# Work order
Line for line, return the data exactly, omitting all pictures.

*** Block opens ***

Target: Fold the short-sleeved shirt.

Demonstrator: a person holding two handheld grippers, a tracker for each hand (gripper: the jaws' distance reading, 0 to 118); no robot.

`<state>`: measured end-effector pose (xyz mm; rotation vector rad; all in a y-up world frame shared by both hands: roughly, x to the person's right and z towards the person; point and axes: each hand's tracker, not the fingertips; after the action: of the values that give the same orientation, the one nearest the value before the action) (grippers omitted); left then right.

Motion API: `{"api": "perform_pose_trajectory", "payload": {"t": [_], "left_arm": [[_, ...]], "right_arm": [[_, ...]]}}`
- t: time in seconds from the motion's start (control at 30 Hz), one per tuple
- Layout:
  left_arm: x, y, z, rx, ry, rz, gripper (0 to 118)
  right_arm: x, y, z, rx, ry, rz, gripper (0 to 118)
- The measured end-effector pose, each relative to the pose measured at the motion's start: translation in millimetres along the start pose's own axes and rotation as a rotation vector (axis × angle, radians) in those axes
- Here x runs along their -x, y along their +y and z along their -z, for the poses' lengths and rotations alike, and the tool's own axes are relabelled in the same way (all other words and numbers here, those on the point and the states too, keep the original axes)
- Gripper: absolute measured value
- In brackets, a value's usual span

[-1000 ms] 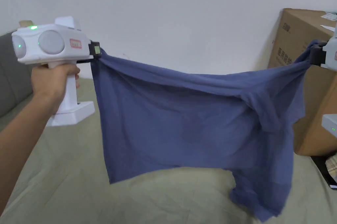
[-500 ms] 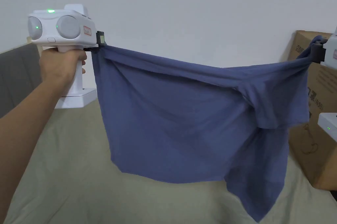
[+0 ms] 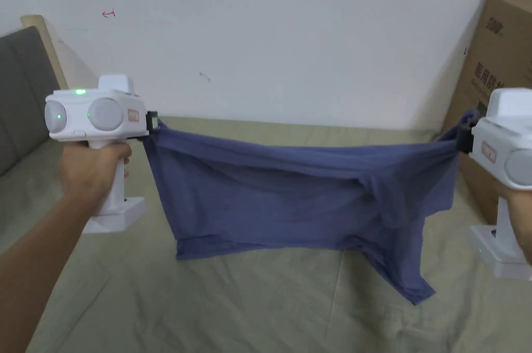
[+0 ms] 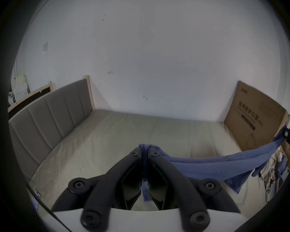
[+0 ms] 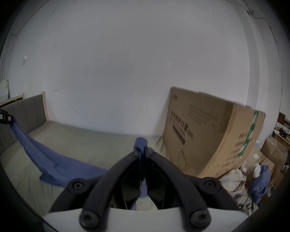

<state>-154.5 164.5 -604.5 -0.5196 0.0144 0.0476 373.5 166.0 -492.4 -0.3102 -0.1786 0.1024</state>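
A blue short-sleeved shirt (image 3: 291, 193) hangs stretched between my two grippers over the bed, its lower edge and a right-hand flap resting on the sheet. My left gripper (image 3: 152, 121) is shut on the shirt's left corner; in the left gripper view the jaws (image 4: 144, 149) pinch a blue tuft. My right gripper (image 3: 464, 136) is shut on the right corner, and blue cloth (image 5: 141, 142) sticks out past its closed jaws (image 5: 143, 149). The far gripper (image 5: 4, 118) shows at the left edge of the right gripper view.
An olive-green sheet covers the bed (image 3: 234, 297). A grey padded headboard (image 3: 21, 89) stands at the left. A large cardboard box (image 3: 501, 73) leans on the wall at the right. Boxes and cloth clutter (image 5: 258, 177) lie beyond the bed's right side.
Both grippers have come down with the shirt, so its lower edge now rests on the sheet instead of hanging free. The head camera has tilted, showing more wall and bed.
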Motion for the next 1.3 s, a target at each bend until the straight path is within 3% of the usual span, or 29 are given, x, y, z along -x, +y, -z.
{"api": "perform_pose_trajectory", "payload": {"t": [0.23,0.6,0.87,1.13,1.3], "left_arm": [[7.5,-92.5,2.6,0.123,-0.012,0.009,3],[27.0,-227.9,-70.8,0.290,-0.026,0.031,3],[60.4,-283.1,-141.6,0.338,-0.012,-0.030,3],[78.8,-335.5,-195.8,0.393,-0.001,-0.032,3],[85.6,-364.8,-207.6,0.448,0.011,-0.043,3]], "right_arm": [[3.4,-83.5,-12.3,0.130,0.025,0.039,1],[9.2,-179.2,-123.9,0.249,0.059,0.121,1],[7.0,-218.4,-207.5,0.297,0.030,0.125,1],[10.9,-268.9,-267.5,0.398,0.008,0.049,1],[5.3,-304.4,-282.8,0.501,0.007,0.082,1]]}}
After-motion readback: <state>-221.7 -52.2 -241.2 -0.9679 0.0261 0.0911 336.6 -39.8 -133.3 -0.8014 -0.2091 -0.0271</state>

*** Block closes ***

# Finished task
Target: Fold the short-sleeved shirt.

Demonstrator: a person holding two handheld grippers, a tracker for each hand (gripper: the jaws' distance reading, 0 to 118); no robot.

`<state>`: measured end-effector pose (xyz mm; rotation vector rad; all in a y-up world frame shared by both hands: roughly, x to the person's right and z towards the person; point and axes: each hand's tracker, not the fingertips; after the action: of the values that give the same orientation, the one nearest the value before the action) (grippers omitted); left then right.

Motion API: `{"api": "perform_pose_trajectory", "payload": {"t": [_], "left_arm": [[_, ...]], "right_arm": [[_, ...]]}}`
- t: time in seconds from the motion's start (control at 30 Hz), one per tuple
- Layout:
  left_arm: x, y, z, rx, ry, rz, gripper (0 to 118)
  right_arm: x, y, z, rx, ry, rz, gripper (0 to 118)
- The measured end-effector pose, each relative to the pose measured at the motion's start: translation in millimetres along the start pose's own axes and rotation as a rotation vector (axis × angle, radians) in those axes
- Here x runs along their -x, y along their +y and z along their -z, for the poses' lengths and rotations alike, and the tool's own axes are relabelled in the same way (all other words and numbers here, those on the point and the states too, keep the original axes)
- Gripper: absolute measured value
- In brackets, a value's usual span

[-1000 ms] 
[-500 ms] 
[+0 ms] 
[+0 ms] 
[+0 ms] 

<state>-154.5 164.5 -604.5 -0.5196 0.0144 0.0476 373.5 166.0 -492.4 -0.3102 -0.1786 0.1024</state>
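A blue short-sleeved shirt (image 3: 291, 193) hangs stretched between my two grippers over the bed, its lower edge and a right-hand flap resting on the sheet. My left gripper (image 3: 152, 121) is shut on the shirt's left corner; in the left gripper view the jaws (image 4: 144, 149) pinch a blue tuft. My right gripper (image 3: 464, 136) is shut on the right corner, and blue cloth (image 5: 141, 142) sticks out past its closed jaws (image 5: 143, 149). The far gripper (image 5: 4, 118) shows at the left edge of the right gripper view.
An olive-green sheet covers the bed (image 3: 234, 297). A grey padded headboard (image 3: 21, 89) stands at the left. A large cardboard box (image 3: 501, 73) leans on the wall at the right. Boxes and cloth clutter (image 5: 258, 177) lie beyond the bed's right side.
Both grippers have come down with the shirt, so its lower edge now rests on the sheet instead of hanging free. The head camera has tilted, showing more wall and bed.
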Motion for the next 1.3 s, a target at each bend until the straight path is within 3% of the usual span, or 29 are given, x, y, z along -x, +y, -z.
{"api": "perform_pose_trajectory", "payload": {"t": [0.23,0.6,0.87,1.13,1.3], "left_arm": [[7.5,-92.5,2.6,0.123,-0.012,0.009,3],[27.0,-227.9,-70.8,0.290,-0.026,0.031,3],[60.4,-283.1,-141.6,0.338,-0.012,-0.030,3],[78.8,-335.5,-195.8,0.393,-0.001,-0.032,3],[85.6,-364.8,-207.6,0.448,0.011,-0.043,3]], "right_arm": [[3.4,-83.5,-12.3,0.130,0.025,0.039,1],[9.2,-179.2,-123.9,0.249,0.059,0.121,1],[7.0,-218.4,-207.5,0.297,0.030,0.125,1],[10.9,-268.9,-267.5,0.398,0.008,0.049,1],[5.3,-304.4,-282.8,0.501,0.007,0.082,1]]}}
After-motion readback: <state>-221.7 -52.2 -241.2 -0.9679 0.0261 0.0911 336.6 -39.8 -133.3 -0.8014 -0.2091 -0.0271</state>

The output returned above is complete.